Taking a closer look, the point with the highest final temperature, Hot_Aisle_2, is closest to one of the working CRACs. When two of the CRACs are disabled, the air rushes out from the two working CRACs to fill the plenum, and the high speed air causes negative flow through some of the nearby perforated tiles. This effect, which is common in data centers, is shown in Figure 7, where the y-component of velocity on the top surface of the vent tiles is shown after two minutes. The velocity is negative in front of the servers that exhaust in the region of the point Hot_Aisle_2. This lack of supply air starves the servers, causing them to draw air from nearby rack exhausts instead. Contours of temperature on a plane 5ft above the floor, shown in Figure 8, further illustrate the resulting hot spots. One final point should be made regarding the partial failure mode represented here. In order to reach equilibrium with two CRACs shut off, the remaining two CRACs have to work harder so that an overall heat balance is achieved in the room. While these CRACs can operate above their rated cooling capacity in the model, they cannot do so in practice. This exercise therefore illustrates the changes to the flow and thermal patterns in the room, but the steady-state condition reached does not correspond to a situation that is sustainable.
Total Failure
The second failure scenario studied corresponds to the case where all four CRACs are suddenly disabled. All supply and return fans are removed from the CRACs, and only the blocks representing their housing remain. Because there is no mechanism in place for heat removal, this simulation will not reach steady-state. Instead, the temperature throughout the data center will continue to rise with time. In Figure 9, temperatures at the four monitor points are shown during the first minute. The temperatures in both the hot and cold aisles fluctuate until 40 or 50 seconds, after which they increase at a steady rate, with the two cold aisle temperatures approaching the same value and the two hot aisle temperatures doing the same.

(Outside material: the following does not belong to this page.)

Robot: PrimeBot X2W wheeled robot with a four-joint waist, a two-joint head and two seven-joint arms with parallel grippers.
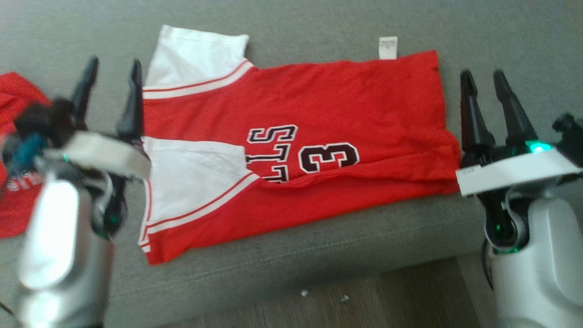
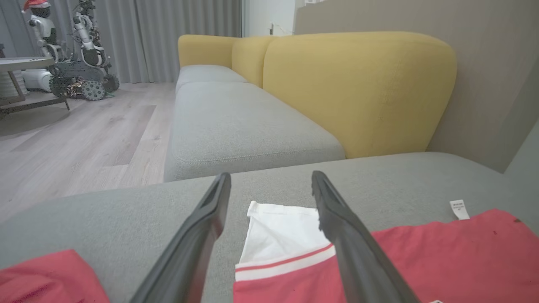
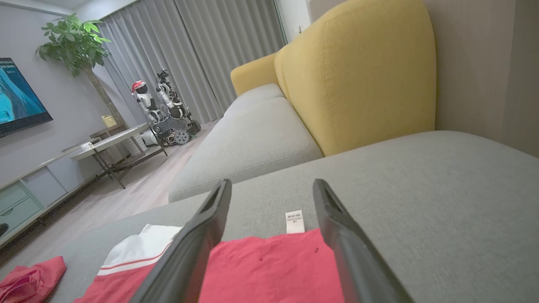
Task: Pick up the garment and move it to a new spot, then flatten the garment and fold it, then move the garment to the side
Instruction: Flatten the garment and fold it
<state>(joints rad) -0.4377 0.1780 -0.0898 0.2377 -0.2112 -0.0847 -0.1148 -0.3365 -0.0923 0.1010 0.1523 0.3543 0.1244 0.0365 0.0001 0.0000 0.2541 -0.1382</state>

The rapid change in the temperatures in the room is illustrated in Figure 10, where four images represent the conditions at 30 second intervals. The minimum temperature is 60°F and the maximum is 200°F. It is clear that in the case of a complete failure, there is very little time available before backup generators start up to continue cooling the data center. Otherwise, temperatures will reach catastrophic levels.
Summary
A data center modeled with server-level detail was used to perform two “what if” calculations in the case of CRAC failure. A steady-state calculation was done in CoolSim with all CRACs on. The results of this calculation pointed to areas in the room where the temperatures were highest and the equipment most vulnerable. The model was exported from CoolSim into Airpak, where two transient calculations were performed. When two CRACs were disabled, the room conditions reached a new equilibrium, but in order to achieve a heat balance within the room (numerically), the CRACs were required to remove more heat than they are rated to do. Gaps between servers in the racks, coupled with poor flow conditions near some of the perforated tiles led to the entrainment of exhaust air into the server inlets, which worsened the conditions in certain areas.When all four CRACs were disabled, the conditions in the room deteriorated rapidly. Such an exercise is useful in planning for back-up power generation needs in the case of a complete power outage.